Why Stock Market Corrections Are Good For You
Last week, the stock markets took a three-day dive that shaved more than 5% off the major stock indexes. I look at these kinds of haircuts as a good thing. If you’re wondering if I’m involved in some sort of esoteric short-selling or market timing activity, fear not, I’m not. No, I think of periodic stock market drops like we experienced last week as a good thing because it reminds us that markets can and will go up and down without warning and without logical explanation. Market drops remind us of three lessons that we must not forget:
- The future is un-knowable so ignore anyone who claims to know what will happen next.
- Stocks (and to some extent bonds) go up and down in value and it’s foolish to think that markets only go one way.
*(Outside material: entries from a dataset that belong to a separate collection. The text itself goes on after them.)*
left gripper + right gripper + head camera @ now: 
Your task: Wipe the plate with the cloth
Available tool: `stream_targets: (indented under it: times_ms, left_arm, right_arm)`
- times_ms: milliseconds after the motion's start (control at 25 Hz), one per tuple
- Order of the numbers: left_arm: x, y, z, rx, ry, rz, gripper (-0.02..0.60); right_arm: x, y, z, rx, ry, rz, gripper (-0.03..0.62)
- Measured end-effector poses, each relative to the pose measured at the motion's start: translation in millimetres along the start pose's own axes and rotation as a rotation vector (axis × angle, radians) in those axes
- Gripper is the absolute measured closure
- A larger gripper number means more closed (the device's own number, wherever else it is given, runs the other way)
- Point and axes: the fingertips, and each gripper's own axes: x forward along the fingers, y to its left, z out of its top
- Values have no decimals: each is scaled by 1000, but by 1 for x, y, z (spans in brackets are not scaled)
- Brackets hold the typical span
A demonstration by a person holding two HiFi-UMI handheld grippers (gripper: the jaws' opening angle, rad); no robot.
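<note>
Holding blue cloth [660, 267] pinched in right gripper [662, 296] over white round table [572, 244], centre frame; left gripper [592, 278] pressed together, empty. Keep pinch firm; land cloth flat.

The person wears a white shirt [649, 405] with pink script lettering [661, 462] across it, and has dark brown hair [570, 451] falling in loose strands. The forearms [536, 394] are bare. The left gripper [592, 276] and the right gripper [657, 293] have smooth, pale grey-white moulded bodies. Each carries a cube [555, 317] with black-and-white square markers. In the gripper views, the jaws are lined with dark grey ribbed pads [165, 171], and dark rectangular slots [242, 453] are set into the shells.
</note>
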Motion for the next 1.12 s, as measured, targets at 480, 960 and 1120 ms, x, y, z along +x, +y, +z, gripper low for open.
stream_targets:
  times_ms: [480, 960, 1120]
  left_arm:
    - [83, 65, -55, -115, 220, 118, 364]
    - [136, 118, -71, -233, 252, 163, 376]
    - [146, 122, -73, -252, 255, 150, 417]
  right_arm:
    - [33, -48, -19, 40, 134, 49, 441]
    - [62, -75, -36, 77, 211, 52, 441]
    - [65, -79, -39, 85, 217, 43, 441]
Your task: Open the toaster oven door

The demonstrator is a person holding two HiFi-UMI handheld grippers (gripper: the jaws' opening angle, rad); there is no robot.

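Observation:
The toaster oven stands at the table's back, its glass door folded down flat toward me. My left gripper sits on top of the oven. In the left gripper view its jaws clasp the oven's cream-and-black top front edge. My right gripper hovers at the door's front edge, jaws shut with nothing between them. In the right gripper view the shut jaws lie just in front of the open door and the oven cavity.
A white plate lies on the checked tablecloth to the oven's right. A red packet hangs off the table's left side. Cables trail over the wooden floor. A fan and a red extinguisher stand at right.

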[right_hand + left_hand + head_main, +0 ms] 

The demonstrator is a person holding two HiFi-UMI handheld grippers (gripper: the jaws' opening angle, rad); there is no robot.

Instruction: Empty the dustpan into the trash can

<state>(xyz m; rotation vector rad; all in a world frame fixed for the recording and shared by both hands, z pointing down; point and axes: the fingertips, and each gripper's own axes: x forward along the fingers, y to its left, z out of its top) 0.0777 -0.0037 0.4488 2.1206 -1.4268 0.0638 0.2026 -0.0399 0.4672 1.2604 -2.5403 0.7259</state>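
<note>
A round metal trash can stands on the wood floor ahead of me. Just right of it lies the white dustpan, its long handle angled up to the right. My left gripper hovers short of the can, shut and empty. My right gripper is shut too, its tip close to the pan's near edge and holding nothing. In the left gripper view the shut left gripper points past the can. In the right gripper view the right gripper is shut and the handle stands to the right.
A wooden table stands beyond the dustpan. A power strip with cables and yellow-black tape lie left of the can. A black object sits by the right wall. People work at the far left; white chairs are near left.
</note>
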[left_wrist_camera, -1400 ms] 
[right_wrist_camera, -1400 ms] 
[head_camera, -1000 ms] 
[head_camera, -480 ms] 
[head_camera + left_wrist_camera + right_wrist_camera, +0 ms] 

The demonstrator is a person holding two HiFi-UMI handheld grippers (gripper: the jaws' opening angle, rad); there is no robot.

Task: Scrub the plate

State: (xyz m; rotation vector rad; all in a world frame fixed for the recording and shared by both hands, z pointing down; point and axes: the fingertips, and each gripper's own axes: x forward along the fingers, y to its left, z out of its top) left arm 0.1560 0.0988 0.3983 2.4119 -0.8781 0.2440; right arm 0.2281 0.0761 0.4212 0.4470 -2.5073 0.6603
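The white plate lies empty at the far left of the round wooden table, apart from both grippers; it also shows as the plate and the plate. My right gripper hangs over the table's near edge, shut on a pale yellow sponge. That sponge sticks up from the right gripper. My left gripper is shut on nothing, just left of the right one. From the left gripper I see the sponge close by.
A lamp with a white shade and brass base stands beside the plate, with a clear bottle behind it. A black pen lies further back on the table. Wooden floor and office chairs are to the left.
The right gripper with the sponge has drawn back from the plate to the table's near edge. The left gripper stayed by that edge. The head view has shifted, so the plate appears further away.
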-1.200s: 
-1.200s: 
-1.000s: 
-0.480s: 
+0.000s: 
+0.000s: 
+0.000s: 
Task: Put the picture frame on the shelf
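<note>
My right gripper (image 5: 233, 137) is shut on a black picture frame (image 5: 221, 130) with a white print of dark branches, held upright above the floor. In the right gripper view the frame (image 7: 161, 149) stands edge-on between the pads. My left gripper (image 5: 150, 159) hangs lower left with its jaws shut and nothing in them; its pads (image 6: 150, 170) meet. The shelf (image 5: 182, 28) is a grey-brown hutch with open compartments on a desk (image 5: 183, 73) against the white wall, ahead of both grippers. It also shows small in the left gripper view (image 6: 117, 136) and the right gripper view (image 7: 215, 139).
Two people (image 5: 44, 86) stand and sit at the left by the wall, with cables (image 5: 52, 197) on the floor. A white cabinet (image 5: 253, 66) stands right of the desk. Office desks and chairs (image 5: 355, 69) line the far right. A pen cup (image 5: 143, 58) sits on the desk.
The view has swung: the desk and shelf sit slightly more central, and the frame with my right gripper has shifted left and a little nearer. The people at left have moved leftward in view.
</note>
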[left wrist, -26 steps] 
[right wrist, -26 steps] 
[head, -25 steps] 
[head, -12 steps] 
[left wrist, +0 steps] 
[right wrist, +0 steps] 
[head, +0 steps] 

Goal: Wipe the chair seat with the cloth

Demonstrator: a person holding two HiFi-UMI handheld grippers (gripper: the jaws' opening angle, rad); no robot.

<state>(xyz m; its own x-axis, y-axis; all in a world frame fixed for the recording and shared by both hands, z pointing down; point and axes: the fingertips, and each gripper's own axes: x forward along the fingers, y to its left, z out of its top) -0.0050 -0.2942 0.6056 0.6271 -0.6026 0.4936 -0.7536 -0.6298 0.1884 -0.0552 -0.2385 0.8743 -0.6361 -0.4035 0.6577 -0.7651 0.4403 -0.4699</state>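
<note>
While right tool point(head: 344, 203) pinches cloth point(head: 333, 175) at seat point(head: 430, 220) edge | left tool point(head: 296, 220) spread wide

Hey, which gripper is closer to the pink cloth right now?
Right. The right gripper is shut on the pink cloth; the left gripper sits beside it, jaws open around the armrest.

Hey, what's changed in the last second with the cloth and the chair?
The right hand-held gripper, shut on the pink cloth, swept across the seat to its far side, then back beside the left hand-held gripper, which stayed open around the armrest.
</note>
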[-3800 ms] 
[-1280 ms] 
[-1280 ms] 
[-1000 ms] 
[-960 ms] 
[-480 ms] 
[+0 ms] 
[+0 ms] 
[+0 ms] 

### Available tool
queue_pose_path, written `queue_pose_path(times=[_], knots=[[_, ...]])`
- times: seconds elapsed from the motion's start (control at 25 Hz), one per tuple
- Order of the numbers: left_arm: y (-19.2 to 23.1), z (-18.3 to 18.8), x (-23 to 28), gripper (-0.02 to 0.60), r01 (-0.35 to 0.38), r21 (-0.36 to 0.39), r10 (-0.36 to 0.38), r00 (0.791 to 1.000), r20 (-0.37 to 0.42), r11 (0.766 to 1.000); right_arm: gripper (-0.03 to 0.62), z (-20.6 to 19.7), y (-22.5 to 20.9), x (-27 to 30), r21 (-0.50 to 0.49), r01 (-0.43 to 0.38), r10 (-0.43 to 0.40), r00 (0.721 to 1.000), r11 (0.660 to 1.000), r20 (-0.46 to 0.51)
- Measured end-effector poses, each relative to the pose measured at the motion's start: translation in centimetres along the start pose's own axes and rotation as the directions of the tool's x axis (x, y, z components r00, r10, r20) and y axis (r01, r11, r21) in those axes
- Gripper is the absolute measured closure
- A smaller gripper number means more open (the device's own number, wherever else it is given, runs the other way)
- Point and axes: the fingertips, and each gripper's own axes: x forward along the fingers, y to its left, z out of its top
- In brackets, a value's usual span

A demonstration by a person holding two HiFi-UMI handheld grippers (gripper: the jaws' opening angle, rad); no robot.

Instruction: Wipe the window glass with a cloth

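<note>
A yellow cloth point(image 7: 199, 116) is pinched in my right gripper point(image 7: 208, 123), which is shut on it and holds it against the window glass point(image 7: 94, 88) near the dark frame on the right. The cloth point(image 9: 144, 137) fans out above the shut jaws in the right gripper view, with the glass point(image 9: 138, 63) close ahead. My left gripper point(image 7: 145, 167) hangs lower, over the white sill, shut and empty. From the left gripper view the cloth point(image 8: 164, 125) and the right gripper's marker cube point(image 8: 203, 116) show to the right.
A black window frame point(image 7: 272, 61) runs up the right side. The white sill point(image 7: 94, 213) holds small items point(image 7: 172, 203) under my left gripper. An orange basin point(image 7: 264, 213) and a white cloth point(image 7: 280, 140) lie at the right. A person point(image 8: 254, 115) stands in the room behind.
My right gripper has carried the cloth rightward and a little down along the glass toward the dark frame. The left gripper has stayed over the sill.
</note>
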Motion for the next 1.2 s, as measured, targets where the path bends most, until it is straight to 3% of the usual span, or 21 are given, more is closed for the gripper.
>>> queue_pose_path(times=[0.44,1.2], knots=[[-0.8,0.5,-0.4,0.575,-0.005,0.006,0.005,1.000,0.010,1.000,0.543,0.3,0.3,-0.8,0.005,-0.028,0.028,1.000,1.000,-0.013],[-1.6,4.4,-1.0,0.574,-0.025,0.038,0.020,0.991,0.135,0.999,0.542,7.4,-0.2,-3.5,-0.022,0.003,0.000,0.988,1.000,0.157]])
Mindset is everything my friends. Do not let greed or fear override history or common sense.
- Asset allocation is king; for example, when the S&P 500 index lost 5% of its value last week, a 50/50 diversified portfolio lost 2.5%. Now, 2.5% is not easy to watch, but it’s a whole lot better than watching a 5% loss.
If you are more than five years away from your retirement date, the latest market movements are a big “so what?” However, if you are within five years of your retirement date, you might be getting nervous with this kind of market action. If this is you, focus on point #3 above. That is, your investment portfolio should be allocated as if the stock market will go down by 5% or more at any point. You need to have your portfolio allocated in such a way that a 5%, 10% or even a 20% loss in the stock markets would not change your retirement plans. If your portfolio is not allocated in this way, then take action now to correct this error. Because as you know, the future is un-knowable, right?